Vinegar sounds like a strange ingredient for a beverage, but think about how refreshing a sweet-sour glass of lemonade is. Vinegar provided a similar tanginess at a time when citrus fruits were not widely available to the average American farmer. According to an article at Vermont's Local Banquet, the 18th-century understanding of physiology assumed that hot drinks were healthier for refreshment while working in the sun, in order to maintain the body's equilibrium with the weather. Alcohol was put in that category because of the sensation of heat it produces going down. The spicy ginger in switchel mimicked the burn of alcohol, making it a popular choice during the temperance movement of the turn of the century.
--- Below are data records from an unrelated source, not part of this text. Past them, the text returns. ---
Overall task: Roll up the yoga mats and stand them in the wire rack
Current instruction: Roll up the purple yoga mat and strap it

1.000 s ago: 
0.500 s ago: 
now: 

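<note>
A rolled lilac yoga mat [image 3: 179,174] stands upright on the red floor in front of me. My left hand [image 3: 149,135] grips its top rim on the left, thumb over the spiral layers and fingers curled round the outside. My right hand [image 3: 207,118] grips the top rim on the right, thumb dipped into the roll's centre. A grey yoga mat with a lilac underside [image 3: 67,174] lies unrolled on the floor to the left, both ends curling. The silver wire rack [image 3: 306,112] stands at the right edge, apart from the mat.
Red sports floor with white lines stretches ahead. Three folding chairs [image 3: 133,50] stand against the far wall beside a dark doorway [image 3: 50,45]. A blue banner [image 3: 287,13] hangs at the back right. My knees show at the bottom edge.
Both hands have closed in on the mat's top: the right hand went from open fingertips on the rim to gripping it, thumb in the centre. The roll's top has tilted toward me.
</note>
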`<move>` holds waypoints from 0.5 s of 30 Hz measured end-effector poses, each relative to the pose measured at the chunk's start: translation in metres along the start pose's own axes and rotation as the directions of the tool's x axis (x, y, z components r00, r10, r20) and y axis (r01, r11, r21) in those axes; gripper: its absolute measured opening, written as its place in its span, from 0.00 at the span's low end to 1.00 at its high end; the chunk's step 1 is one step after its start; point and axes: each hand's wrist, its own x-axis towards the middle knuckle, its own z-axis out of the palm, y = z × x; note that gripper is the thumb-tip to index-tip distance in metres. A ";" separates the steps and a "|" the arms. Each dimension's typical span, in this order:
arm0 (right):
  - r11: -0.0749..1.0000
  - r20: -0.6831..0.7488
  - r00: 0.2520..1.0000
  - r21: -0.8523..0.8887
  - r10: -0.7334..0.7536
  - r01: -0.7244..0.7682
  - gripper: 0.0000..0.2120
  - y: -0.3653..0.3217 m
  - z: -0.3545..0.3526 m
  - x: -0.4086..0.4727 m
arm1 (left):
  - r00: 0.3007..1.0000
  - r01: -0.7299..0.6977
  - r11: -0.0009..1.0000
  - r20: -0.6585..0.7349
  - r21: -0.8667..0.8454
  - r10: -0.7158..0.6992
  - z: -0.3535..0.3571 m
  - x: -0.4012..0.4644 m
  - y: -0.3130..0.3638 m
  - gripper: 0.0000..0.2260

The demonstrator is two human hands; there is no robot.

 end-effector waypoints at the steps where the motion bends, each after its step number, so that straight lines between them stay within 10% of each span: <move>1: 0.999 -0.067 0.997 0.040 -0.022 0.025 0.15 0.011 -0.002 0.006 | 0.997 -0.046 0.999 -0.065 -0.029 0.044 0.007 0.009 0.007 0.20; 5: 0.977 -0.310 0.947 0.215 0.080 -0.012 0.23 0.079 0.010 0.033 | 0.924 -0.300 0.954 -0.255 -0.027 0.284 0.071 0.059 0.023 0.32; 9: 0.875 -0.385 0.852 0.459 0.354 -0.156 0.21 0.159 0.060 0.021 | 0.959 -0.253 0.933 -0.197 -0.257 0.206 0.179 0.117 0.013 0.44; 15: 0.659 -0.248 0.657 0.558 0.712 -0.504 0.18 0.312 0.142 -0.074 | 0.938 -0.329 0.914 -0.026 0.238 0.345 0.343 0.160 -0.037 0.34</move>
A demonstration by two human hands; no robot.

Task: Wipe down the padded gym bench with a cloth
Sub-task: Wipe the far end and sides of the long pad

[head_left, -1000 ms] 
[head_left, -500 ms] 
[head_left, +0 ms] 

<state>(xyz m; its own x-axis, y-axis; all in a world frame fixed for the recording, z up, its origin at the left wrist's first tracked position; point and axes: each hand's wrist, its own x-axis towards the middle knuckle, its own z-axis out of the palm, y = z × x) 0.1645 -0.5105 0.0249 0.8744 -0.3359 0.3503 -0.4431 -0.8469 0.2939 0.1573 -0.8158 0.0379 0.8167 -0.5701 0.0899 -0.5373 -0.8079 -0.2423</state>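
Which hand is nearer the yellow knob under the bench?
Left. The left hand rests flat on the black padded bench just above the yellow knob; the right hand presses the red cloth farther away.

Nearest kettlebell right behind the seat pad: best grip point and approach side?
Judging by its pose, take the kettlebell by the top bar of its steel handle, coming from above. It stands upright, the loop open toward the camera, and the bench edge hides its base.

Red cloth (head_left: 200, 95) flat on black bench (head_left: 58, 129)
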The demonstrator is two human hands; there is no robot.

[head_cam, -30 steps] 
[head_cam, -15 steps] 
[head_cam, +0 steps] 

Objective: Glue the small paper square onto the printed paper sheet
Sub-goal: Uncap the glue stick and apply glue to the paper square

The vinegar-and-ginger concoction apparently elicited mixed reviews. The above article quotes the 1853 journal of a young man in Woodstock, Vermont, who wrote: "To morrow I’m going to work for Chas Raymond a haying $1 worth, … He made a mixture of water, molasses & vinegar, for drink, and some I took, sickened me so that I stopped and didn’t work for an hour."

But others must have liked it, and another article, at Art of Drink, conjectures one reason: alcohol eventually turns to vinegar, and people probably continued to drink wine or other alcohol past its prime. Drinking vinegar didn't seem so strange.

Another category of old-time refreshers, called shrubs, also contain vinegar, as well as fruit juice and sometimes alcohol. The name probably comes from the Arabic word for drink.

I first heard of switchel a couple of years ago, when I helped copyedit a cookbook (they preferred to call it a "food book") for North Country Public Radio that included three recipes for the old-time refreshment. But I forgot about it until this weekend, when it was served at a "farm-to-fork" festival in my area. Although I couldn't make it to the festival, I decided to try mixing up a batch at home to see if the drink tasted as weird as it sounded. I tried a version with molasses, and I have to say, it was pretty good once you got past the vinegary smell—a little tangy, a little like ginger ale.

It's not something I'd probably make very often. Unless, of course, I have some serious haying to do.